> Exercise objective:
Report every line of the listing below in which the string "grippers" occurs.

> Dataset excerpt:
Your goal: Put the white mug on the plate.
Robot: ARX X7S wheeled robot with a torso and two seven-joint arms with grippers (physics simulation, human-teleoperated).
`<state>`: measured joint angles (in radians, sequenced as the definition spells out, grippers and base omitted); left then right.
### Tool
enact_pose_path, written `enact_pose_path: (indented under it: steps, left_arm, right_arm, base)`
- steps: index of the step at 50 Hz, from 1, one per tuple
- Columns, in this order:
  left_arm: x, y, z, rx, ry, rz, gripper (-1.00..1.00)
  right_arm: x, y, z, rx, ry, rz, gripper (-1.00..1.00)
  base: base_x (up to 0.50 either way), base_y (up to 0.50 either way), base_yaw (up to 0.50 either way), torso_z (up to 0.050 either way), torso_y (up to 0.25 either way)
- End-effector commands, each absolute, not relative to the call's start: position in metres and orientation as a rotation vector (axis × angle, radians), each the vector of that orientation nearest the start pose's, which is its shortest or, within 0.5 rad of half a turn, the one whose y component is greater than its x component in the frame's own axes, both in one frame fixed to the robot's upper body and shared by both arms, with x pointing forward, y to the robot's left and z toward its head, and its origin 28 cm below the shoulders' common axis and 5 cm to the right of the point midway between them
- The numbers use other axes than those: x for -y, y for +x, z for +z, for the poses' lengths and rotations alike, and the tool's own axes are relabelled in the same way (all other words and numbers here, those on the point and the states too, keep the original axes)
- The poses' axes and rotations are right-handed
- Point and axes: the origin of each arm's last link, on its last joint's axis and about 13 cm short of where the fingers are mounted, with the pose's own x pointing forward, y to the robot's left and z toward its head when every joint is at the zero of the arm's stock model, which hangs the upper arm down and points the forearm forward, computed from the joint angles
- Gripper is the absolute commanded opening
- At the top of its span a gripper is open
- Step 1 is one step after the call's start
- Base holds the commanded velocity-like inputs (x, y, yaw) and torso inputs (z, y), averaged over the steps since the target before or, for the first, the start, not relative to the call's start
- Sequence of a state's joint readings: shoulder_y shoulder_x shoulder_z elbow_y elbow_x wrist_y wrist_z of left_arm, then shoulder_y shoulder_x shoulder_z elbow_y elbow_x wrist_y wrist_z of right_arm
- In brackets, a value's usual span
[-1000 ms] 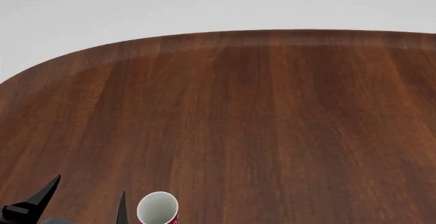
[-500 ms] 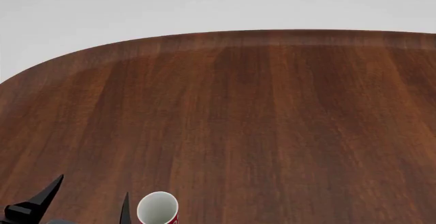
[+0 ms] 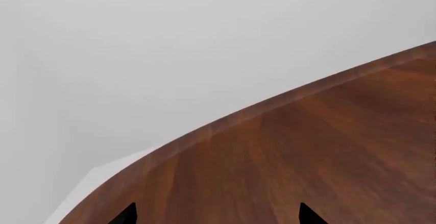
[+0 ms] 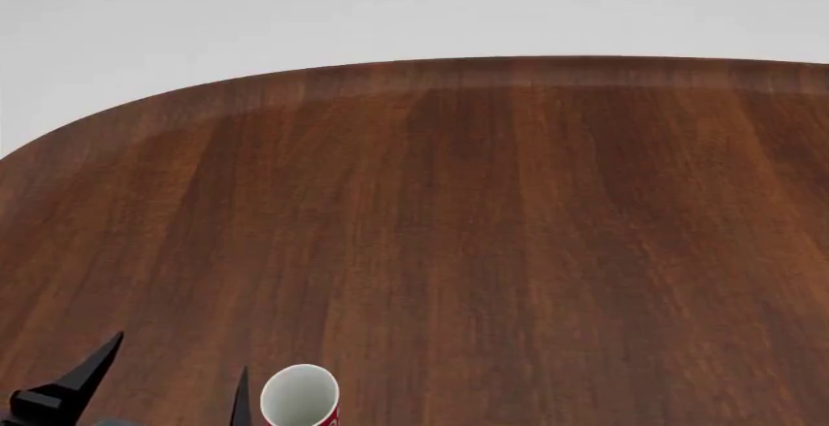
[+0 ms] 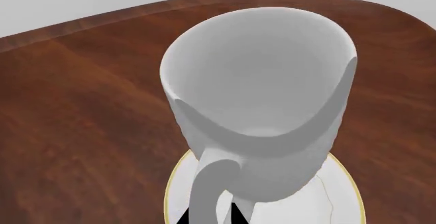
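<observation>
Much is cut off. In the head view only the two dark fingertips of the left gripper (image 4: 162, 379) are seen at 7 o'clock, spread apart with nothing between them; beside them a red mug (image 4: 301, 399) is cropped at the lower edge. The right gripper (image 5: 208, 215) is shown only as dark tips under the handle, so its jaw state cannot be told. Against the earlier head frames, the left tips are seen shifted slightly; the red mug is unmoved. The mug (image 5: 262, 106), plain glossy white with a loop handle, is seen upright over the plate (image 5: 340, 193), gold-rimmed, on the table (image 4: 518, 232); contact cannot be judged.
</observation>
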<state>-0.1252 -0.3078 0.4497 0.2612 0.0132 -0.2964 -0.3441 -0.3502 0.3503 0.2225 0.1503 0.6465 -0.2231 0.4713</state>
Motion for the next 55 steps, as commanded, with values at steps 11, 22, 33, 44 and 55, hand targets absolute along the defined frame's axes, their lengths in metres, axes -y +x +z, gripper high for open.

> Solution to the problem:
Robot: ARX X7S wheeled robot with a torso and two seven-joint arms with grippers (physics simulation, human-teleoperated).
`<state>`: measured joint angles (in radians, sequenced as the definition spells out, grippers and base omitted); left then right.

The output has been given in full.